> **About this exercise**: Because the lines must stay identical, write out the data without changing anything.
________
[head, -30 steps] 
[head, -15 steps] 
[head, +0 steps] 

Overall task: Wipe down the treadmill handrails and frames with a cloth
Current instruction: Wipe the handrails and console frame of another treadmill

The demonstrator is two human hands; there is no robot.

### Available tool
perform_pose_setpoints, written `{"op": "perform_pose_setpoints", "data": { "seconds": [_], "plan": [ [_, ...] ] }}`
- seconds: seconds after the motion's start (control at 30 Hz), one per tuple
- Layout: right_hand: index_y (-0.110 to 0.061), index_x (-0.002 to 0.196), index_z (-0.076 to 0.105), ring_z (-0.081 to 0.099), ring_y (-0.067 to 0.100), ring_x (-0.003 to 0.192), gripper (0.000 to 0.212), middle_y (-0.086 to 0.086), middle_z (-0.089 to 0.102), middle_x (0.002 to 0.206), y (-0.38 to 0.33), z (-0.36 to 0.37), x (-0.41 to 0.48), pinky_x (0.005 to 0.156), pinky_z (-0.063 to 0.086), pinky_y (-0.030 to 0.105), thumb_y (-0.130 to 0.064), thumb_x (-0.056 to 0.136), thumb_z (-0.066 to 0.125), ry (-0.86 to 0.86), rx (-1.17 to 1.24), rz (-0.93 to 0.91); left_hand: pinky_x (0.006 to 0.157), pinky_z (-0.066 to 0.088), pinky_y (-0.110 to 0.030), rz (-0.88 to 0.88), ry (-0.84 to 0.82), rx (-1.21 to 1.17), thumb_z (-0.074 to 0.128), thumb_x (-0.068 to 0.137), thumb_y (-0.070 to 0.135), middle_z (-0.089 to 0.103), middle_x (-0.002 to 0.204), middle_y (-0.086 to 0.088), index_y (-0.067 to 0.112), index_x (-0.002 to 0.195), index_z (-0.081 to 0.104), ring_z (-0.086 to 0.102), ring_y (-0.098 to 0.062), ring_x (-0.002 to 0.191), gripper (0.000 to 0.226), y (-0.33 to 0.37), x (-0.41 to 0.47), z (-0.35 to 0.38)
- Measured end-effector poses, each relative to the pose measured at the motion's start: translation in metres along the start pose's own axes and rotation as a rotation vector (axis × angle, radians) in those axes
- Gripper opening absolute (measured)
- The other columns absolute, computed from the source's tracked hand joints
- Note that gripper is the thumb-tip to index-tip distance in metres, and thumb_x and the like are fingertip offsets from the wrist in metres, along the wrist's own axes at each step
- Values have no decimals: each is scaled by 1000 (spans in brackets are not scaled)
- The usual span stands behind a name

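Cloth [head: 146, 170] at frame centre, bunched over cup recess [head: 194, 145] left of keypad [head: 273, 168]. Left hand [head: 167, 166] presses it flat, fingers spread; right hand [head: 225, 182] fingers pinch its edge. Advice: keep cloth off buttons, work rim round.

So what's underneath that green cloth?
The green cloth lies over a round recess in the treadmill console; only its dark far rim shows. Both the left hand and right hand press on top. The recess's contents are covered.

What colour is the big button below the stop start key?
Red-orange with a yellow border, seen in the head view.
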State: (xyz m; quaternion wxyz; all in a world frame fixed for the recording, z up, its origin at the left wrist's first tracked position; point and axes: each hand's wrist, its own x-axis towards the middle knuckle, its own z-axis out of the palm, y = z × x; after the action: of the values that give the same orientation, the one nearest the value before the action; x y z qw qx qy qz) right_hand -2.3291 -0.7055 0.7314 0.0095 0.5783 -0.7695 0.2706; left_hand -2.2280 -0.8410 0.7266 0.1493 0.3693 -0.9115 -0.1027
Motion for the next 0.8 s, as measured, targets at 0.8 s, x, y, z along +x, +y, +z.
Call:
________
> **Exercise solution**:
[head, -30 steps] 
[head, -15 steps] 
[head, +0 steps] 

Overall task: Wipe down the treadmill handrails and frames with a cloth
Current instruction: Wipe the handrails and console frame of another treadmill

The demonstrator is two human hands; there is no robot.

### Available tool
perform_pose_setpoints, written `{"op": "perform_pose_setpoints", "data": { "seconds": [_], "plan": [ [_, ...] ] }}`
- seconds: seconds after the motion's start (control at 30 Hz), one per tuple
- Layout: right_hand: index_y (-0.110 to 0.061), index_x (-0.002 to 0.196), index_z (-0.076 to 0.105), ring_z (-0.081 to 0.099), ring_y (-0.067 to 0.100), ring_x (-0.003 to 0.192), gripper (0.000 to 0.212), middle_y (-0.086 to 0.086), middle_z (-0.089 to 0.102), middle_x (0.002 to 0.206), y (-0.38 to 0.33), z (-0.36 to 0.37), x (-0.41 to 0.48), pinky_x (0.005 to 0.156), pinky_z (-0.063 to 0.086), pinky_y (-0.030 to 0.105), thumb_y (-0.130 to 0.064), thumb_x (-0.056 to 0.136), thumb_z (-0.066 to 0.125), ry (-0.86 to 0.86), rx (-1.17 to 1.24), rz (-0.93 to 0.91); left_hand: pinky_x (0.006 to 0.157), pinky_z (-0.066 to 0.088), pinky_y (-0.110 to 0.030), rz (-0.88 to 0.88), ry (-0.84 to 0.82), rx (-1.21 to 1.17), thumb_z (-0.074 to 0.128), thumb_x (-0.068 to 0.137), thumb_y (-0.070 to 0.135), middle_z (-0.089 to 0.103), middle_x (-0.002 to 0.204), middle_y (-0.086 to 0.088), index_y (-0.067 to 0.112), index_x (-0.002 to 0.195), index_z (-0.081 to 0.104), ring_z (-0.086 to 0.102), ring_y (-0.098 to 0.062), ring_x (-0.002 to 0.191), gripper (0.000 to 0.226), y (-0.33 to 0.37), x (-0.41 to 0.47), z (-0.35 to 0.38)
- Measured end-effector poses, each relative to the pose measured at the motion's start: translation in metres along the start pose's own axes and rotation as a rotation vector (axis × angle, radians) in those axes
- Gripper opening absolute (measured)
- The other columns absolute, computed from the source's tracked hand joints
- Note that gripper is the thumb-tip to index-tip distance in metres, and thumb_x and the like are fingertip offsets from the wrist in metres, along the wrist's own axes at each step
- Values have no decimals: each is scaled by 1000 (spans in brackets are not scaled)
- The usual span stands behind a name

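Cloth [head: 146, 170] at frame centre, bunched over cup recess [head: 194, 145] left of keypad [head: 273, 168]. Left hand [head: 167, 166] presses it flat, fingers spread; right hand [head: 225, 182] fingers pinch its edge. Advice: keep cloth off buttons, work rim round.

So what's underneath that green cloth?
The green cloth lies over a round recess in the treadmill console; only its dark far rim shows. Both the left hand and right hand press on top. The recess's contents are covered.

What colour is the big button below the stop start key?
Red-orange with a yellow border, seen in the head view.
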State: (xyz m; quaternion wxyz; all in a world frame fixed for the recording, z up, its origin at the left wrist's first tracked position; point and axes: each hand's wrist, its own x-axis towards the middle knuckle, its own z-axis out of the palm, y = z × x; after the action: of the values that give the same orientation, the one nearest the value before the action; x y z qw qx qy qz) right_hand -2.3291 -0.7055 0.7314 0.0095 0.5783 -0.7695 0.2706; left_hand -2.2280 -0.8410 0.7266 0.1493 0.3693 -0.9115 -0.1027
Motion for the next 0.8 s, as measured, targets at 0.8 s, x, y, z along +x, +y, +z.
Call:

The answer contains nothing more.